Design Patterns verkörpern sozusagen das destillierte Wissen der Software-Experten dieser Welt. Tritt bei der Entwicklung einer Software ein technisches Problem auf, kann ein geeignetes Pattern zu dessen Lösung ausgewählt und anwendungsspezifisch umgesetzt werden. Klingt einfach, nicht wahr?
Aufstieg und Fall
Bei diesem Versprechen ist es kein Wunder, dass mit der Veröffentlichung des Buchs „Design Patterns, Elements of Resusable, Object-Oriented Design“ im Jahr 1994 ein regelrechter Hype um Design Patterns begann. Die vier Autoren – mit einem Augenzwinkern, vor allem aber respektvoll als „Gang-of-Four“ bezeichnet – waren Rockstars der Szene; und kamen wie diese, wo immer sie auftraten, aus dem Geben von Autogrammen kaum heraus.

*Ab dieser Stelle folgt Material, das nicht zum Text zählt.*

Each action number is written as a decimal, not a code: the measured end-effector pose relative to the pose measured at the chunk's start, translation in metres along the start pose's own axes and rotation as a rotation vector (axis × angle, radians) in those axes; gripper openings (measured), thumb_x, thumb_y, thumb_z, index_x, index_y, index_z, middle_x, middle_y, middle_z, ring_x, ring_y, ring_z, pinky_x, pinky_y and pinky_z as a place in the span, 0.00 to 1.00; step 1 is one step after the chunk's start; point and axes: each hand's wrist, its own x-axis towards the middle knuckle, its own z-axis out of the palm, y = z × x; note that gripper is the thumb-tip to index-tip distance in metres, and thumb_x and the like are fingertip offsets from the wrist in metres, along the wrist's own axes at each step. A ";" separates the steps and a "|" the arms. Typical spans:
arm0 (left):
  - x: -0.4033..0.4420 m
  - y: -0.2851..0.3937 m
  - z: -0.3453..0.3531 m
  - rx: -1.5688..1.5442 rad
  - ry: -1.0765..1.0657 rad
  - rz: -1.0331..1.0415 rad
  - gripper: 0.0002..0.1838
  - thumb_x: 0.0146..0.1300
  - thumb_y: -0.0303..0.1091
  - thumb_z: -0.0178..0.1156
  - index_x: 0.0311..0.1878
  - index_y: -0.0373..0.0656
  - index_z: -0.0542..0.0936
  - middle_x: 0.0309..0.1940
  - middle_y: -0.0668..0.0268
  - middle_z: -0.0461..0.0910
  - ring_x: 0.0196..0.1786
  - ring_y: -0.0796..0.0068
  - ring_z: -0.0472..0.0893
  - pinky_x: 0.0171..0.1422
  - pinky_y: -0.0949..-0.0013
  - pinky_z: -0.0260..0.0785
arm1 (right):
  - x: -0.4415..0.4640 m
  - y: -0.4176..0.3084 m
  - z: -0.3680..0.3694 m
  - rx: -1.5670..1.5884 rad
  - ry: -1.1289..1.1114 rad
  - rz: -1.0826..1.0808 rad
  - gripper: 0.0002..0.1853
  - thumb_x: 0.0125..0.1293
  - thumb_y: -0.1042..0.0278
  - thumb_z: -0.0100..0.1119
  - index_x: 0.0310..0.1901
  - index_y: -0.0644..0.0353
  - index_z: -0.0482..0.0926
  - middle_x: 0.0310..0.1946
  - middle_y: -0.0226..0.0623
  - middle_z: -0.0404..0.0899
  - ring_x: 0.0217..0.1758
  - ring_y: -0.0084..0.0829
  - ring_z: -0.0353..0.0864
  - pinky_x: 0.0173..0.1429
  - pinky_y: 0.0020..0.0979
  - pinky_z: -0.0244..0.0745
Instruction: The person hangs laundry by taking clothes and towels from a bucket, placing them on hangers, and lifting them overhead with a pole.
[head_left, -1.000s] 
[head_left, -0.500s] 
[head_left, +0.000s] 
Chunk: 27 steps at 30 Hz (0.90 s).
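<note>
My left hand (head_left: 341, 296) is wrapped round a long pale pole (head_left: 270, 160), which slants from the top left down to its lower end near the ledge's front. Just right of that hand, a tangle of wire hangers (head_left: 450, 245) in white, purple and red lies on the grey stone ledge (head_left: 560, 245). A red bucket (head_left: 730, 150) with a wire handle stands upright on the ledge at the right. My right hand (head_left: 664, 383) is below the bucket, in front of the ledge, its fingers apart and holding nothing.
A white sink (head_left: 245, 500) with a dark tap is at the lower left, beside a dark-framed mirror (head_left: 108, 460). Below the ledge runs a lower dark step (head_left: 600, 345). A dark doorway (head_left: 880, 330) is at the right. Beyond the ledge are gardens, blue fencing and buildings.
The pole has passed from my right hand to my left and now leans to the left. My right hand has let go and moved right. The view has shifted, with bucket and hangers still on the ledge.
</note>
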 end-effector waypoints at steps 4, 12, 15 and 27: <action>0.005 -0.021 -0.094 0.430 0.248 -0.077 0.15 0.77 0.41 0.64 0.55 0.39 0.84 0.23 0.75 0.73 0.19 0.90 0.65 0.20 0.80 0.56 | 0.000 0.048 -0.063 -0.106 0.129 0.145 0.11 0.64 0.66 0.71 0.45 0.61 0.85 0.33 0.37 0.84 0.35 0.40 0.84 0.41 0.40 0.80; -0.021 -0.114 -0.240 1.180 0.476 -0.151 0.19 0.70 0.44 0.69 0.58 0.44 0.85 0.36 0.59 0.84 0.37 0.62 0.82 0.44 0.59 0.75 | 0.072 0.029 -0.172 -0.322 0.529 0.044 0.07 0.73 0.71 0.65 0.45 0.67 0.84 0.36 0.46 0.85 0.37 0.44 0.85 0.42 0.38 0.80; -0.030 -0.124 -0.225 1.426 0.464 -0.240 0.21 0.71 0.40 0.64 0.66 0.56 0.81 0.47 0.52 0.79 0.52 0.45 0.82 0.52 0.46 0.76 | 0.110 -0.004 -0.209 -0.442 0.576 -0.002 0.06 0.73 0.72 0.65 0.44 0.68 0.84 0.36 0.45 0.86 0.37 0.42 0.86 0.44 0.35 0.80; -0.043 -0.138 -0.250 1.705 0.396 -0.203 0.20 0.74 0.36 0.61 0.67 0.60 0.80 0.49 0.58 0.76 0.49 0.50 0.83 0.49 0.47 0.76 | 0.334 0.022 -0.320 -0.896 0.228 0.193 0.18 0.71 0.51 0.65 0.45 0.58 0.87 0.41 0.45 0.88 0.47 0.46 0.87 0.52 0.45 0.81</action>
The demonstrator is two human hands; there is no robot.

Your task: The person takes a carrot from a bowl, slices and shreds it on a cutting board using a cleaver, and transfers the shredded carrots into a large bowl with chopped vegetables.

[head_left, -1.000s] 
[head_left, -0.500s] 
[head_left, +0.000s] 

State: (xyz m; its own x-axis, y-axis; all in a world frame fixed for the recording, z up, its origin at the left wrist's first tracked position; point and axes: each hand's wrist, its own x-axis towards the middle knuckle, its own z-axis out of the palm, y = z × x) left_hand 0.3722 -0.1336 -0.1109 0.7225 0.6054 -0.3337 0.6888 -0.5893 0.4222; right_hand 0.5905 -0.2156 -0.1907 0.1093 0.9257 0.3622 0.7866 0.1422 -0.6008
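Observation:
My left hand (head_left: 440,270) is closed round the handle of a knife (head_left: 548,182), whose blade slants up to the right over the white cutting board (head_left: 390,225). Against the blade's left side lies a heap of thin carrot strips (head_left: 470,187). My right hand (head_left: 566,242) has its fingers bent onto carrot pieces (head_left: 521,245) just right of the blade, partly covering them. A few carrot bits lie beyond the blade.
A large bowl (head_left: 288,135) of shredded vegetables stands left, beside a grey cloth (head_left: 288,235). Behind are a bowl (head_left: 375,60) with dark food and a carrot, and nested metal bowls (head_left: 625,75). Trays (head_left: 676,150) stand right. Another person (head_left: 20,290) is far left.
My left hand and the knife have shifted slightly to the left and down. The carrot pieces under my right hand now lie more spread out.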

In den darauffolgenden 10 Jahren sprossen Design Patterns wie Pilze aus dem Boden und begründeten einen regelrechten Boom. Bücher wie die „Pattern-Oriented Software Architecture“-Serie der „Party of Five“, „Patterns of Enterprise Application Architecture” von Martin Fowler und “Enterprise Integration Patterns” von Gregor Hohpe und Bobby Woolf standen monatelang auf den Bestsellerlisten von Amazon. „Pattern-Languages of Programming“-Konferenzen wurden in der gesamten Welt aufgesetzt. Design Patterns waren aus keiner Ausbildung für Informatiker und Entwickler wegzudenken. Entwickler diskutierten über ihre Software Systeme in der Sprache der Patterns, die sie bei deren Erstellung angewendet haben.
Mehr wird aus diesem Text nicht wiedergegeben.